SE (M) 2018-2019 Assessed Exercise 1 (10% of final grade)
This assessment will involve writing JUnit test cases to complete black-box testing of a Java application. The application is a simple web crawler, where you will be asked to debug the output of the application. A web crawler is a piece of software that looks at webpages, saves or prints the output of that page and follows outbound links from that page to visit more webpages. A crawler that works without errors will successfully store all of the text and html content correctly and visit all outgoing links on each webpage. Web crawler application For this assessment, you will be provided with an Eclipse project that includes a Java application which implements a web crawler. The functionality of the web crawler is demonstrated in two classes MyCrawlerController and MyCrawler. If you the MyCrawlerController class, you will see the output of the crawler printed in the console.
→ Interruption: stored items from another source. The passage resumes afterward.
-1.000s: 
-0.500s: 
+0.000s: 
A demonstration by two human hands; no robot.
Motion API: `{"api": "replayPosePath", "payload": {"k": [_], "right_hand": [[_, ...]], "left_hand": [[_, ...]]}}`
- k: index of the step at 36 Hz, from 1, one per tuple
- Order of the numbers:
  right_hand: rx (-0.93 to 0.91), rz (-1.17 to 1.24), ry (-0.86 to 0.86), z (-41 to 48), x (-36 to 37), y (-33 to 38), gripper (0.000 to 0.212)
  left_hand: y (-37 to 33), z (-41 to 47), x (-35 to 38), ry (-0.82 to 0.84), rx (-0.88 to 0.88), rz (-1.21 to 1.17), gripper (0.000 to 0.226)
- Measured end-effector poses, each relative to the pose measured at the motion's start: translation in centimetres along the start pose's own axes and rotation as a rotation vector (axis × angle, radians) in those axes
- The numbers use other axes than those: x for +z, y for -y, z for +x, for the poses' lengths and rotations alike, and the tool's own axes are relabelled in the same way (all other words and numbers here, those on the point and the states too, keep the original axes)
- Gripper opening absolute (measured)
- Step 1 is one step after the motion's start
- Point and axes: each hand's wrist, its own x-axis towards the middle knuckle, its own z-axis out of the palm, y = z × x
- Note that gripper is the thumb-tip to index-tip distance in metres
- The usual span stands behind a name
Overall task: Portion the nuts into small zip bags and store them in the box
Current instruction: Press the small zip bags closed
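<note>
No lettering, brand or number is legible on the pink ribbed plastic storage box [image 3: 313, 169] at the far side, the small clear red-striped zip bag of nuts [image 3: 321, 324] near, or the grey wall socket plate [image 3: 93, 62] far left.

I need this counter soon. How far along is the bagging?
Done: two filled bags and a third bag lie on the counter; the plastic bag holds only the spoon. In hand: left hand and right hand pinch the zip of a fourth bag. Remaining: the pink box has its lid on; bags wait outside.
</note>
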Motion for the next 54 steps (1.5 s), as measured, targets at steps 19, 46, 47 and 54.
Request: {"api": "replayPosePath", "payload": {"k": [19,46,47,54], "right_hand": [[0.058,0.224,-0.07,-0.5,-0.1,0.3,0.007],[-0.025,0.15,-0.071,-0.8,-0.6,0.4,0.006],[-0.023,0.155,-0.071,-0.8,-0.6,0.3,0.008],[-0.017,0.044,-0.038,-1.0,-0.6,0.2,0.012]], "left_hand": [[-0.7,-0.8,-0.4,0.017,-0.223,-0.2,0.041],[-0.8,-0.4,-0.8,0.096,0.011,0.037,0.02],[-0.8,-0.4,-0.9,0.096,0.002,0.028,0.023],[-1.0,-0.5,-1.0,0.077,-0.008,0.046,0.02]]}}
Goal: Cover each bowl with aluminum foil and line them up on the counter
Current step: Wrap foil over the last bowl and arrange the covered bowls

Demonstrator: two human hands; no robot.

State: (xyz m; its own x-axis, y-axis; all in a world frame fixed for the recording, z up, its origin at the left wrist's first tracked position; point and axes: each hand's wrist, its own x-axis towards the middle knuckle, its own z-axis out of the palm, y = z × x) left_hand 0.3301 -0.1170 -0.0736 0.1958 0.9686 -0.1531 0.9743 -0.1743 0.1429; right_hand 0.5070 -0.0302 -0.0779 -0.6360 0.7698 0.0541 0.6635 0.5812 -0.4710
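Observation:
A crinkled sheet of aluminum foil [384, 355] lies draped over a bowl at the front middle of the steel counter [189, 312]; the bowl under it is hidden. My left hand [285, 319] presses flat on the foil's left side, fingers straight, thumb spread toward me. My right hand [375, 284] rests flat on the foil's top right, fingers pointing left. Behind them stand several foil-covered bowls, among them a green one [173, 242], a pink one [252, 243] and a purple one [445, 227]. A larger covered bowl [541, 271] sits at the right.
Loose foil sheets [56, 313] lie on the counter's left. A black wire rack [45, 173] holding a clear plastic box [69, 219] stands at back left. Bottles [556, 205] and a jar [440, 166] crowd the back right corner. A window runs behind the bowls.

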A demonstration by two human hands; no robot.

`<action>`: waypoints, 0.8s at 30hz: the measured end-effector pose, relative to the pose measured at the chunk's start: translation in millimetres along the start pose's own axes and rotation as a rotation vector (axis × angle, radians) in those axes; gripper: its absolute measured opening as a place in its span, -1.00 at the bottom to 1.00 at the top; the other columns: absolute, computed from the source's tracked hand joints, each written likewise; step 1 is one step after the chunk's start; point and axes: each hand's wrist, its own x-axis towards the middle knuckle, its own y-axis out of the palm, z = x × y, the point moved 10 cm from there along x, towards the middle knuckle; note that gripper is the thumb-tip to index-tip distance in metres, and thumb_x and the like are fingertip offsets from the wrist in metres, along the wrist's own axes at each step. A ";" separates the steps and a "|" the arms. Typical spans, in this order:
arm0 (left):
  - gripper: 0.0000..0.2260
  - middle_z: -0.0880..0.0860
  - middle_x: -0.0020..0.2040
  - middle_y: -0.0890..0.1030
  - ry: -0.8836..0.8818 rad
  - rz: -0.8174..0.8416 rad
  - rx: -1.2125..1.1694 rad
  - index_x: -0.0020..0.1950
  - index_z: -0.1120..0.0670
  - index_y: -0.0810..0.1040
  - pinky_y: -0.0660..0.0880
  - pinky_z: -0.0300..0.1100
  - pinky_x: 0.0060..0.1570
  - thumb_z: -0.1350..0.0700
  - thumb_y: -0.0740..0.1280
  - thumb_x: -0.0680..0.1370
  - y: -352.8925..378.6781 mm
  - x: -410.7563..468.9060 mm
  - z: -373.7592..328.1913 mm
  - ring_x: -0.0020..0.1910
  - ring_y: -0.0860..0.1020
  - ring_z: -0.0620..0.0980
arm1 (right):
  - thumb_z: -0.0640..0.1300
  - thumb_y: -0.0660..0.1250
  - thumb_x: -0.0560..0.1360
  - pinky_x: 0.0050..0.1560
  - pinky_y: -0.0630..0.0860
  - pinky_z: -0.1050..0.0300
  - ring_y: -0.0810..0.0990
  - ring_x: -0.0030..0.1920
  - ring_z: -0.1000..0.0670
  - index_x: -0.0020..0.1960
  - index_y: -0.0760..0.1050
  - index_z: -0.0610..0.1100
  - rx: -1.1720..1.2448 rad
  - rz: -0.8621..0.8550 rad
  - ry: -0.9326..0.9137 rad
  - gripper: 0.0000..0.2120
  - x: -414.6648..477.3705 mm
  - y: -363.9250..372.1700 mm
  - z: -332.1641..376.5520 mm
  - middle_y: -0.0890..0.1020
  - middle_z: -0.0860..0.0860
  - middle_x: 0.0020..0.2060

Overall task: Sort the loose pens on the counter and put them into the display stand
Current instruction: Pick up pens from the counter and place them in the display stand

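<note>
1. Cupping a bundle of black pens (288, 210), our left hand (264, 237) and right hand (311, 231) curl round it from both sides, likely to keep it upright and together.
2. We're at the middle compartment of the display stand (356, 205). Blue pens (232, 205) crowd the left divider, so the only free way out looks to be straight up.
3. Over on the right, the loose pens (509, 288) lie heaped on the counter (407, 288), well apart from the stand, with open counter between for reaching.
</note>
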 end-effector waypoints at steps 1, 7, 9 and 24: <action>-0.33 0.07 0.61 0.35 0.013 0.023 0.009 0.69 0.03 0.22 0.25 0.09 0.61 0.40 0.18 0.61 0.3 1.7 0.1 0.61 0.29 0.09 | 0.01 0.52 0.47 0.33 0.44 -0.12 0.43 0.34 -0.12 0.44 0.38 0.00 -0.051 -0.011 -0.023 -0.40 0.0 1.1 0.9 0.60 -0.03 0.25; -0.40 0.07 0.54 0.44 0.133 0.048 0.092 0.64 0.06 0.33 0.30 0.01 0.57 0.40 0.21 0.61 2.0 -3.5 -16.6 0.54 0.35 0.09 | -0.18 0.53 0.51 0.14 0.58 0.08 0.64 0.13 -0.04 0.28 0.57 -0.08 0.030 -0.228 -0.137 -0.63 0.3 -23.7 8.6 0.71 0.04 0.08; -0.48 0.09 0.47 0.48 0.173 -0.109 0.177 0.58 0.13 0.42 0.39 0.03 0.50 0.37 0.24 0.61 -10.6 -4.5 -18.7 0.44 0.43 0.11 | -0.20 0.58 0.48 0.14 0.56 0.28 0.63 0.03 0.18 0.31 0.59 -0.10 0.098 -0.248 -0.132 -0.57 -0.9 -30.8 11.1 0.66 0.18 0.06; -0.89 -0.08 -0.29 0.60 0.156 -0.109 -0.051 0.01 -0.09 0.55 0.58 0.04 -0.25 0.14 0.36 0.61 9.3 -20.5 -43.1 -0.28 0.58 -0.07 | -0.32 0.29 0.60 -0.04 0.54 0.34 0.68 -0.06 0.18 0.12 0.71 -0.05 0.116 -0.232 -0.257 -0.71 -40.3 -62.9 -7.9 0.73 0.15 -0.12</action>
Web content to crawl For this assessment, the application will be a subset of Wikipedia available here: http://www.dcs.gla.ac.uk/~bjorn/sem20172018/ae2public/Machine_learning.html We recommend that you visit the webpages to get an impression of the page you are trying to crawl. Documentation All of the API documentation for the application is available in the doc folder. Aside from the general understanding of the programme you will need to pay particular attention to the Crawler and Parser packages (and additional support packages/classes for the actual test methods).
Testing task This application has been injected with at least 4 defects that will be observable as being different from the expected behaviour documented in the provided Javadoc. All errors are inferable from the output of theMyCrawlerController class by comparing with content of the actual online web pages. It is your task to discover 4 defects and demonstrate the presence of these defects using JUnit test cases. Note: The errors can all be determined from inspecting the console output, the web pages to be crawled and the example code provided. They are not related to trivial extra/missing white spaces or line breaks. Submission Your submission will be a single Java class, entitled MyTest. You must submit the source file of this class (along with any custom test data you may have used as a zip file). You will find a template for this class in the Eclipse project.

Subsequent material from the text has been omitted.